- Born: January 2, 1945 Philadelphia, Pennsylvania, United States
- Died: September 11, 1993 (aged 48) Dallas, Texas, United States
- Other names: Miji
- Occupation: Cyclist

= Mary Jane Reoch =

American cyclist

Mary Jane Reoch (January 2, 1945 – September 11, 1993) was an American cyclist. She won 11 national championships during her cycling career and afterwards worked as a cycling coach. She was killed in a road accident while training a client in 1993. She was posthumously inducted into the United States Bicycling Hall of Fame in 1994.

== Early life and career ==
Reoch was born on January 2, 1945, in Philadelphia, Pennsylvania. She began cycling and racing in her mid-twenties.

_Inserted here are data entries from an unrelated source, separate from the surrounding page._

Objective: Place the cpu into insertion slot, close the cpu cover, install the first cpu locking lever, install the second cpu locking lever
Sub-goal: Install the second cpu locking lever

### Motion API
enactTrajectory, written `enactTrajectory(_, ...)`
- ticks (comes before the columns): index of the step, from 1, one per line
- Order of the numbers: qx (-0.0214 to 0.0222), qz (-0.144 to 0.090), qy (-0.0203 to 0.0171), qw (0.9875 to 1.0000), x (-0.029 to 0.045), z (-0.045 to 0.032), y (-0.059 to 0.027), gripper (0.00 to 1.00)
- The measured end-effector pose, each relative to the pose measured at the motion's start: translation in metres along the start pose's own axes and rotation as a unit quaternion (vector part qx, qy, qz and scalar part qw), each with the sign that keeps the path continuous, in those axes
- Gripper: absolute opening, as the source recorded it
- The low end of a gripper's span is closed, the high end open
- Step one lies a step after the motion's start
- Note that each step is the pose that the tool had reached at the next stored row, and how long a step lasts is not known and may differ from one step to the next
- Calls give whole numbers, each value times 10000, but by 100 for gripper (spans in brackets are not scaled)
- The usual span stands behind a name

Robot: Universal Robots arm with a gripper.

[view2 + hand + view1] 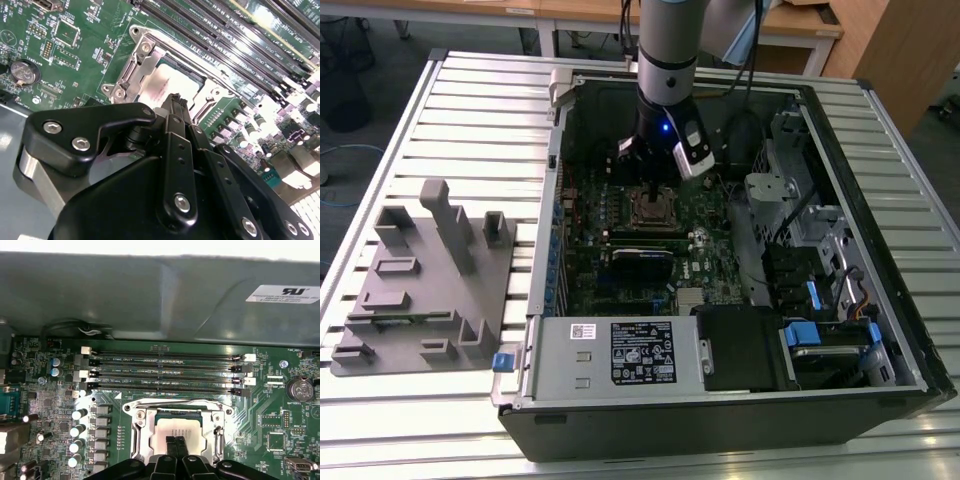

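Slatted metal tabletop (440,110) is seen carrying an open computer case (880,130), with wooden desks behind. Nearest in the exterior view, a labelled power supply (615,352) is set along the case's front edge, and a grey fixture block (425,275) lies on the slats toward the exterior view's left. Further in, the green motherboard (590,215) is laid flat, and the gripper (653,190) is held directly over the insertion slot (655,210).

In both wrist views the black fingers (176,446) are seen pressed together into a narrow tip, with nothing held between them, just above the cpu (181,432). The cpu (167,82) is seated in the insertion slot (125,75), its pale top showing through the window of the cpu cover (175,407), which is lowered over it. Beyond the socket, four long memory slots (165,372) are run side by side, and behind them the case wall (150,295) is raised.
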State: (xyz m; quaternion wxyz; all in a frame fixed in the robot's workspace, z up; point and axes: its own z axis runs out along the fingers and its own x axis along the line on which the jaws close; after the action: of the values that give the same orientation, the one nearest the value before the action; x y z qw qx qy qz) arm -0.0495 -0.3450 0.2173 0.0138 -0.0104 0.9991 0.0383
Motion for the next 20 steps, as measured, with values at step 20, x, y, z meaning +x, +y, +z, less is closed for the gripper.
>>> enactTrajectory(20, 5, 1, 15, 10000, -4, -138, 11, 11)
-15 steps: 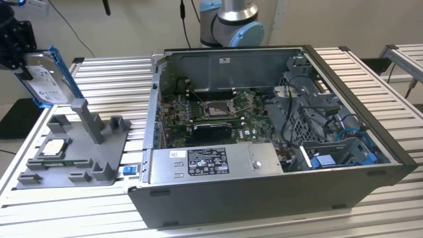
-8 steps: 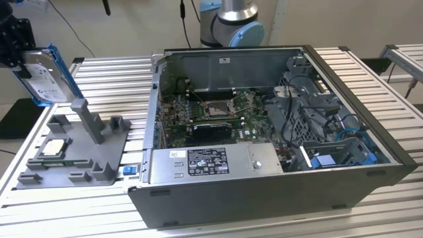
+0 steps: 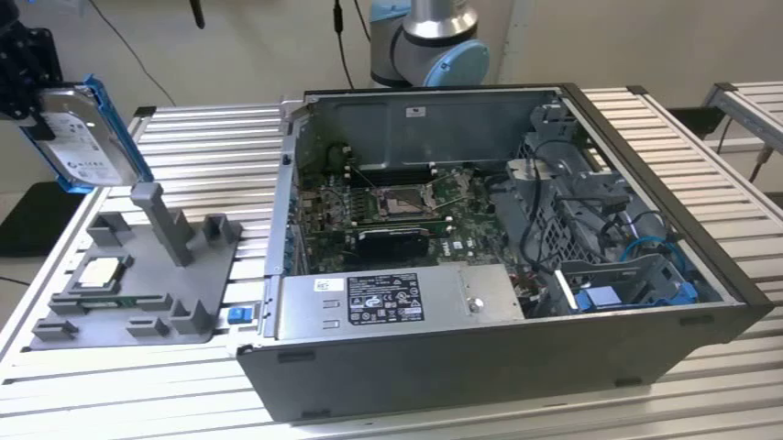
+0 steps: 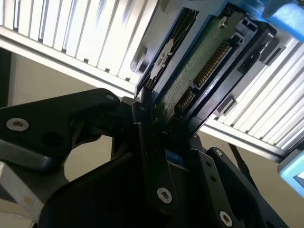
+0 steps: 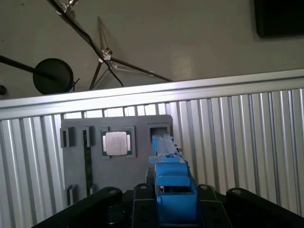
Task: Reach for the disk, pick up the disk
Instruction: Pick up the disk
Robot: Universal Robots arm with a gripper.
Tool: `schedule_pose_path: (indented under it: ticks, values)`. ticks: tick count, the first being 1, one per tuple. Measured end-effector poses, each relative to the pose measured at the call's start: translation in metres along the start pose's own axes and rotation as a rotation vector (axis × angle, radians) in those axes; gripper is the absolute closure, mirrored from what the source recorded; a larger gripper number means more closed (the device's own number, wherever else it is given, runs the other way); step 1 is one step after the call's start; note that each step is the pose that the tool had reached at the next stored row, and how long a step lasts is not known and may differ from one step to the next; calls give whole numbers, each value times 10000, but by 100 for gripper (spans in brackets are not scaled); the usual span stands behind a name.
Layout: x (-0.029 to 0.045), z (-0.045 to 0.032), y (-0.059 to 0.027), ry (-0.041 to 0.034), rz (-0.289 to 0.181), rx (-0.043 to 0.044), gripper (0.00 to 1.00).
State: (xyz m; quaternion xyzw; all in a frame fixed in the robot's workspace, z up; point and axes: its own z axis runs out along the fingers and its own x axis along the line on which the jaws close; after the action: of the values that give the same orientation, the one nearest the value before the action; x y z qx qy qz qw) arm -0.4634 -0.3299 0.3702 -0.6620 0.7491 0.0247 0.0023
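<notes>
Item: disk [image 3: 83, 142], qty 1, silver drive w/ white label in a blue side frame [image 5: 173, 185]. Location: off the table [image 3: 208, 128], in the air near the exterior view's left edge, roughly on edge w/ label toward that camera, above the grey fixture tray [image 3: 135, 293]. Holder: hand [image 3: 43, 105], closed on 1 end of the disk. In the second wrist view the fingers [image 4: 151, 156] pinch that end, w/ green board and connector pins toward the lens. In the first wrist view the blue frame runs out from between them. Status, est.: reach complete, pickup effectively made, disk clear of every support. Handling notes, est.: grip is at 1 end only, so the long free end has leverage. A firm pinch on frame rather than board, plus slow, steady motion, looks best. Hazards: tray's tall post [image 3: 165, 225] below the disk, chip [image 3: 101, 272] in its tray pocket. Open computer case [image 3: 490, 257] is well apart, toward the exterior view's right.
</notes>
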Motion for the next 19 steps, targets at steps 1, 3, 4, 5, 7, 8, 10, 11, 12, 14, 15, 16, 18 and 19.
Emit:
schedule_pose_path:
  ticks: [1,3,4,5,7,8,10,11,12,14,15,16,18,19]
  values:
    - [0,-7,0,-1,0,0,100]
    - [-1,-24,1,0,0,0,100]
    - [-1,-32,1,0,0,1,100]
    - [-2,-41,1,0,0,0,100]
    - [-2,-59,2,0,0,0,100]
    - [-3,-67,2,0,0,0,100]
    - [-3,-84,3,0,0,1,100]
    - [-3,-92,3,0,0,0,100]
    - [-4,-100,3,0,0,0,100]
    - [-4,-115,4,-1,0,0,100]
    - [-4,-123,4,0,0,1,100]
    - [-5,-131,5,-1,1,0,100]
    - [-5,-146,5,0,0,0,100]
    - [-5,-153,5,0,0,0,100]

Reoch won 11 national championships in various cycling events throughout the 1970s and early 80s, and was on the world championship team 9 times. She received first place in the National Track Championship 7 times, between 1973 and 1980, and the National Time Trial Championship once in 1975. She also received second or third place in these events, as well as in the National Road Championship, many more times in different years. She was second place in the 3 km pursuit at the Belgium World Track Championships, in 1975, and third place in the 3 km pursuit at the Italy World Track Championships, in 1976. In addition, Reoch won the local Tour of Somerville and Fitchburg Longsjo Classic in 1976 and 1979, respectively.

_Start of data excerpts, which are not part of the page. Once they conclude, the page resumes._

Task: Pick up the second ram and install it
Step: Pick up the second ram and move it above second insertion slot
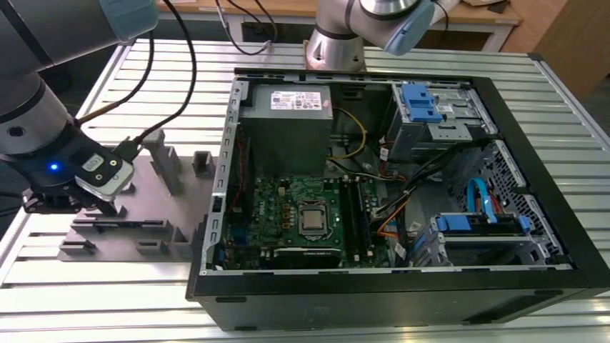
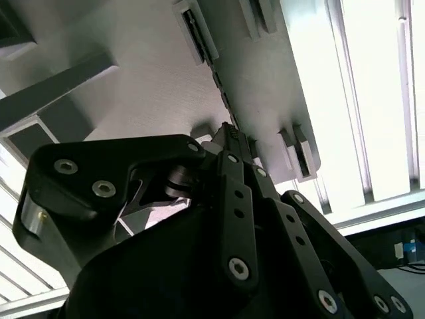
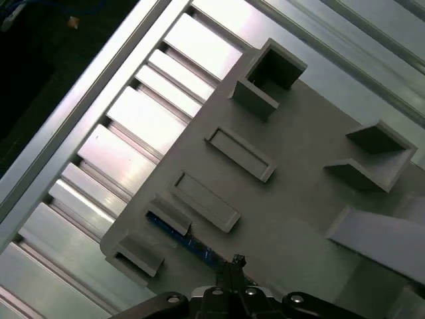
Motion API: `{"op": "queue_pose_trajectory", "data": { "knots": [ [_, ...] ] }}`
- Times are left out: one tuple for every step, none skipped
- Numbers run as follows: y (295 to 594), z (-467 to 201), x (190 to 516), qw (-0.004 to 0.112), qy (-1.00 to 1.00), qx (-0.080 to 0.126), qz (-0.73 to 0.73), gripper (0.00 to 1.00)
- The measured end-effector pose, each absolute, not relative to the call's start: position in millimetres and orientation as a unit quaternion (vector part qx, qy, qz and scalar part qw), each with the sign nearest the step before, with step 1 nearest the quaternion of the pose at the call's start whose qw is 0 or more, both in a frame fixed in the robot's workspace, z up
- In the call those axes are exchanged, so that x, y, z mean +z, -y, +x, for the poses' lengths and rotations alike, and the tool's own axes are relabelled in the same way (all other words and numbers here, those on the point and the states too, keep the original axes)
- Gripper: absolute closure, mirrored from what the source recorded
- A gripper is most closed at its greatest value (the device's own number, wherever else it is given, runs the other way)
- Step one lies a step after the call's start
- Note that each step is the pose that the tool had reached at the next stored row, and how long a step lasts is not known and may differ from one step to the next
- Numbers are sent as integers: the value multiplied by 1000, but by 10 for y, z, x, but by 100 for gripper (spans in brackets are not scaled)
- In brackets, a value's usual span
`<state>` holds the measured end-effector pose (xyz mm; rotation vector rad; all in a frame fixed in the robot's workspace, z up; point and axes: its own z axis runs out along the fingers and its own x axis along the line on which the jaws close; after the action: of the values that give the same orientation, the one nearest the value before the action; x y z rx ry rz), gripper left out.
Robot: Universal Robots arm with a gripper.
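Okay, gripper: the gripper [image 1: 71, 204] is low over the grey tray [image 1: 162, 207], at the exterior view's left, well apart from the computer case [image 1: 401, 300].
Gripper state: in both wrist views the fingertips [image 3: 234, 264] [image 2: 234, 138] are drawn together on the thin top edge of the second ram [image 3: 178, 232]; it looks clamped, with no gap visible.
Second ram: dark blue stick standing on edge in the tray, between two small grey holders. In the second wrist view it is a thin dark strip [image 2: 217, 81] running straight into the fingertips.
Ram status: seated in the tray's holders, not lifted, not in the case.
Tray: flat grey plastic [image 3: 299, 199] with upright posts and shallow rectangular slots. It lies on the slatted aluminium table [image 1: 143, 78], just beside the case's left wall in the exterior view.
Case: open and lying on its side at the exterior view's right, taking up most of the table.
Green board: the green circuit board [image 1: 276, 207] sits in the near-left part of the case, with a square silver chip [image 1: 313, 218] in its middle.
Other case parts: a grey power supply box [image 1: 286, 121] sits far of the board, and a blue drive bracket [image 1: 419, 103] is at far right.
Background: a second arm's base [image 1: 333, 43] is at the far edge of the table.
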<state>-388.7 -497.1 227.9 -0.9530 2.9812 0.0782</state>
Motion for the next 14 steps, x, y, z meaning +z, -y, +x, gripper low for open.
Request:
{"op": "queue_pose_trajectory", "data": {
  "knots": [
    [4971,-3887,2279,5,-951,25,-308,93],
    [4971,-3887,2280,5,-950,25,-312,93],
    [4971,-3887,2279,5,-948,25,-316,93],
    [4971,-3887,2279,5,-947,25,-320,93],
    [4971,-3887,2279,5,-946,25,-324,93],
    [4971,-3887,2279,5,-944,25,-328,93],
    [4971,-3887,2279,5,-943,25,-332,93],
    [4971,-3887,2279,5,-942,25,-336,93],
    [4971,-3887,2279,4,-940,25,-340,93],
    [4971,-3887,2279,4,-939,25,-343,93],
    [4971,-3887,2279,4,-938,25,-347,93],
    [4971,-3887,2279,4,-936,25,-351,93],
    [4971,-3887,2279,4,-935,25,-355,93],
    [4971,-3887,2279,4,-933,25,-358,93]
  ]
}}
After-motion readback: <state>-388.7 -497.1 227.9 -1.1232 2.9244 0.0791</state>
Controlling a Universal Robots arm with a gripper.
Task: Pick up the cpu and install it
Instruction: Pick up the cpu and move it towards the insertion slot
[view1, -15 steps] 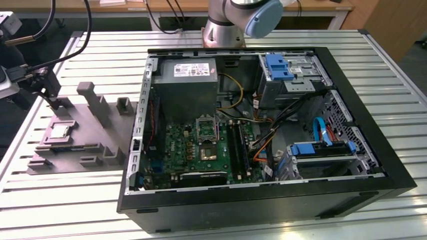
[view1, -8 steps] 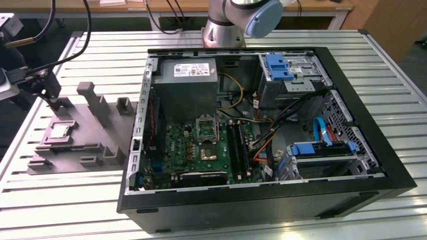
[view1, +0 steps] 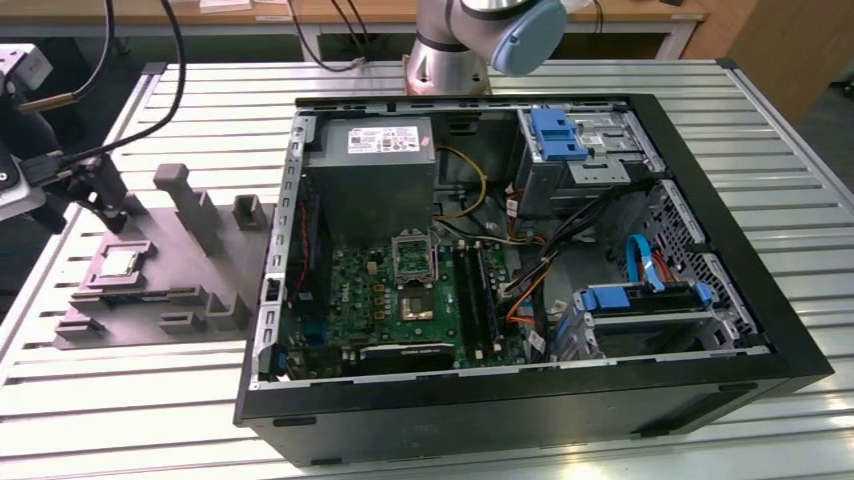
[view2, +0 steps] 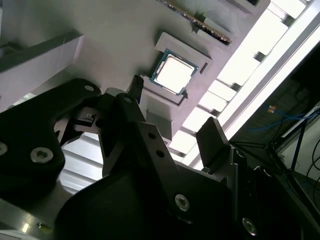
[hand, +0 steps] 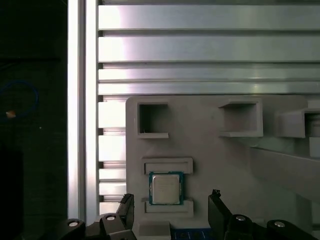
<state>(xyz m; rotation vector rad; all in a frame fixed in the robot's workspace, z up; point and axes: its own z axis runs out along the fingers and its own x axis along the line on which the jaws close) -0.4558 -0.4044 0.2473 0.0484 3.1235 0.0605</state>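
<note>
My jaws are spread wide and hold nothing. My 2 fingertips (hand: 126, 202) hang above the tray, 1 to either side of the cpu (hand: 165, 189) and clear of it.

The cpu lies flat in a shallow recess of the grey moulded tray (hand: 210, 160), silver lid up, fenced by 2 low ridges (hand: 167, 165) on opposite sides. In the exterior view it sits at the tray's near corner on that view's left, well apart from the computer case (view1: 747, 300).

I judge it light, stiff and thin. The metal lid looks smooth and likely slippery, and the underside is probably delicate. So I would take it by the 2 opposite edges the ridges leave free, which are the edges my fingertips line up with. I would close gently and squarely, because a tilted grip could let it twist out.

By count I see 1 cpu, 1 tray with several upright blocks, and 1 slatted metal counter (hand: 200, 50) carrying them. Farthest away there is 1 open case with 1 motherboard (view1: 400, 300) and 1 metal-framed socket (view1: 411, 252).
</note>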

In 1977, she started to work as a cycling coach, coaching many individuals and teams for roughly the next 15 years. She is known in particular for coaching Connie Carpenter, who won a gold medal in the 1984 Summer Olympics.

==Personal life==
At the age of 35, she rode 12 mi on her bike to the hospital to give birth to her first daughter, Solange. She married John Reoch, a lawyer. The couple moved to Dallas and later divorced.

== Death ==
Reoch was killed in a road accident on September 11, 1993. She was training a cycling student named Bill Seals at White Rock Lake in Dallas at roughly 9:15 am. While they were cycling, a pickup truck went into their lane, striking Reoch head-on and throwing her 95 ft into the lake, killing her. Seals flew over his handlebars and landed on the pavement, out of panic. The pickup truck driver fled the scene. He was arrested in Michoacán, Mexico, in July 1996 and charged with involuntary manslaughter.

===Posthumous honors===
In 1994, Reoch was posthumously inducted into the United States Bicycling Hall of Fame. Fuji Bikes established the annual Miji Reoch Award for "the best young female rider under the age of 23", which includes a $1,000 cash prize.